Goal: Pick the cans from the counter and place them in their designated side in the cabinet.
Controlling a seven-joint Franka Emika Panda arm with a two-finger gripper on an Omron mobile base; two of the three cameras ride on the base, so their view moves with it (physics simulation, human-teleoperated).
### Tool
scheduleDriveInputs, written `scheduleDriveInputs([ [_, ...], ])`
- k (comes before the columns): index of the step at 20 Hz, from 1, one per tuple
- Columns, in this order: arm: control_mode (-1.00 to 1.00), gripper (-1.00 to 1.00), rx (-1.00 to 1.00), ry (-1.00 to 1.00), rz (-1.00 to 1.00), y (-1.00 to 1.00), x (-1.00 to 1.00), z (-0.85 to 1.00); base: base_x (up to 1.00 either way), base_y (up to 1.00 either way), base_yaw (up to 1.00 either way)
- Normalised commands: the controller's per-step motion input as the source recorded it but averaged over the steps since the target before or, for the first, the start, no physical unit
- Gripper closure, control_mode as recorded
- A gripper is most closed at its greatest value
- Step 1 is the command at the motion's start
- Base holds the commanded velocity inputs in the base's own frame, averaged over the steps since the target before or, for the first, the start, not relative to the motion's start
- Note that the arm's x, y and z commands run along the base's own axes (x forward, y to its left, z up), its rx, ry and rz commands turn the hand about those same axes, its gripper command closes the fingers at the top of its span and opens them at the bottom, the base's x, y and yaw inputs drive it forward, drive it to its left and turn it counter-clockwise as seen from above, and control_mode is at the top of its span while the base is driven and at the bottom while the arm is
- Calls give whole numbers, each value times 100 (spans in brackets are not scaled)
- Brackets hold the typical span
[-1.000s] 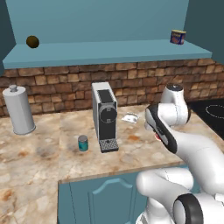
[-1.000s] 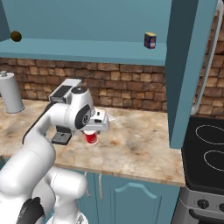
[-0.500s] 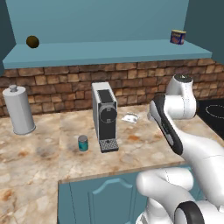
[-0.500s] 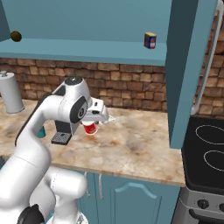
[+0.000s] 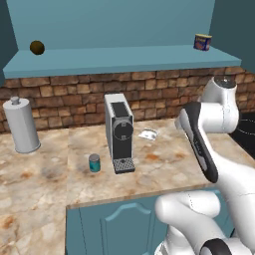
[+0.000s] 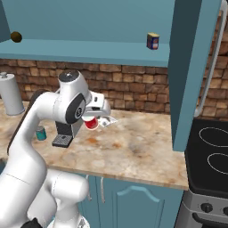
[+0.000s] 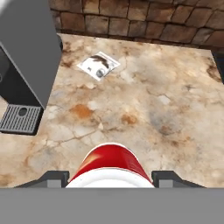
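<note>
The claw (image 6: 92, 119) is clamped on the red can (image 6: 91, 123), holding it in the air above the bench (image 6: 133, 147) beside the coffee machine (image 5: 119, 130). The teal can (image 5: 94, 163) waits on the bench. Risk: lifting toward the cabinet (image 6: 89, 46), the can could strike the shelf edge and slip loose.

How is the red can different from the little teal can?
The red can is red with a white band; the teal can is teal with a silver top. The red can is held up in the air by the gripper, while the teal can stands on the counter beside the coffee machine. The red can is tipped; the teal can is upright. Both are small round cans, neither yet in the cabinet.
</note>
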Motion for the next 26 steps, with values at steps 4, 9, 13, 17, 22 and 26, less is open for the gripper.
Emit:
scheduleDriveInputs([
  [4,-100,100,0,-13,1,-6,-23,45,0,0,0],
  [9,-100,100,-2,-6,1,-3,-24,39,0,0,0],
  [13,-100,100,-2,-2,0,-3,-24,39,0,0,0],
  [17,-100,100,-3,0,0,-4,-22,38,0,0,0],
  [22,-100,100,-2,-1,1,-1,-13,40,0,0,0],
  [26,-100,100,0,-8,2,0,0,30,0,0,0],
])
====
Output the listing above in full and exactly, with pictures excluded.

== RESPONSE TO THIS EXERCISE ==
Goal: Pick the cans from the counter and place them in their designated side in the cabinet.
Controlling a seven-joint Franka Emika Panda arm with a two-finger gripper on an Omron mobile base; two of the three cameras ride on the base, so their view moves with it (physics simulation, human-teleoperated).
### Tool
scheduleDriveInputs, written `scheduleDriveInputs([ [_, ...], ])`
- k (comes before the columns): index of the step at 20 Hz, from 1, one per tuple
- Columns, in this order: arm: control_mode (-1.00 to 1.00), gripper (-1.00 to 1.00), rx (-1.00 to 1.00), ry (-1.00 to 1.00), rz (-1.00 to 1.00), y (-1.00 to 1.00), x (-1.00 to 1.00), z (-0.85 to 1.00); base: base_x (up to 1.00 either way), base_y (up to 1.00 either way), base_yaw (up to 1.00 either way)
- Normalised commands: the controller's per-step motion input as the source recorded it but averaged over the steps since the target before or, for the first, the start, no physical unit
- Gripper closure, control_mode as recorded
- A gripper is most closed at its greatest value
- Step 1 is the command at the motion's start
- Base holds the commanded velocity inputs in the base's own frame, averaged over the steps since the target before or, for the first, the start, not relative to the motion's start
- Note that the arm's x, y and z commands run along the base's own axes (x forward, y to its left, z up), its rx, ry and rz commands turn the hand about those same axes, its gripper command closes the fingers at the top of its span and opens them at the bottom, the base's x, y and yaw inputs drive it forward, drive it to its left and turn it counter-clockwise as seen from above, and control_mode is at the top of its span while the base is driven and at the bottom while the arm is
- Calls give whole numbers, each value times 100 (spans in brackets are not scaled)
- Brackets hold the typical span
[-1.000s] 
[-1.000s] 
[-0.500s] 
[-0.500s] 
[+0.000s] 
[+0.000s] 
[+0.000s] 
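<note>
The claw (image 6: 92, 119) is clamped on the red can (image 6: 91, 123), holding it in the air above the bench (image 6: 133, 147) beside the coffee machine (image 5: 119, 130). The teal can (image 5: 94, 163) waits on the bench. Risk: lifting toward the cabinet (image 6: 89, 46), the can could strike the shelf edge and slip loose.

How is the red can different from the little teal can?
The red can is red with a white band; the teal can is teal with a silver top. The red can is held up in the air by the gripper, while the teal can stands on the counter beside the coffee machine. The red can is tipped; the teal can is upright. Both are small round cans, neither yet in the cabinet.
</note>
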Motion for the next 26 steps, with values at steps 4, 9, 13, 17, 22 and 26, less is open for the gripper.
Emit:
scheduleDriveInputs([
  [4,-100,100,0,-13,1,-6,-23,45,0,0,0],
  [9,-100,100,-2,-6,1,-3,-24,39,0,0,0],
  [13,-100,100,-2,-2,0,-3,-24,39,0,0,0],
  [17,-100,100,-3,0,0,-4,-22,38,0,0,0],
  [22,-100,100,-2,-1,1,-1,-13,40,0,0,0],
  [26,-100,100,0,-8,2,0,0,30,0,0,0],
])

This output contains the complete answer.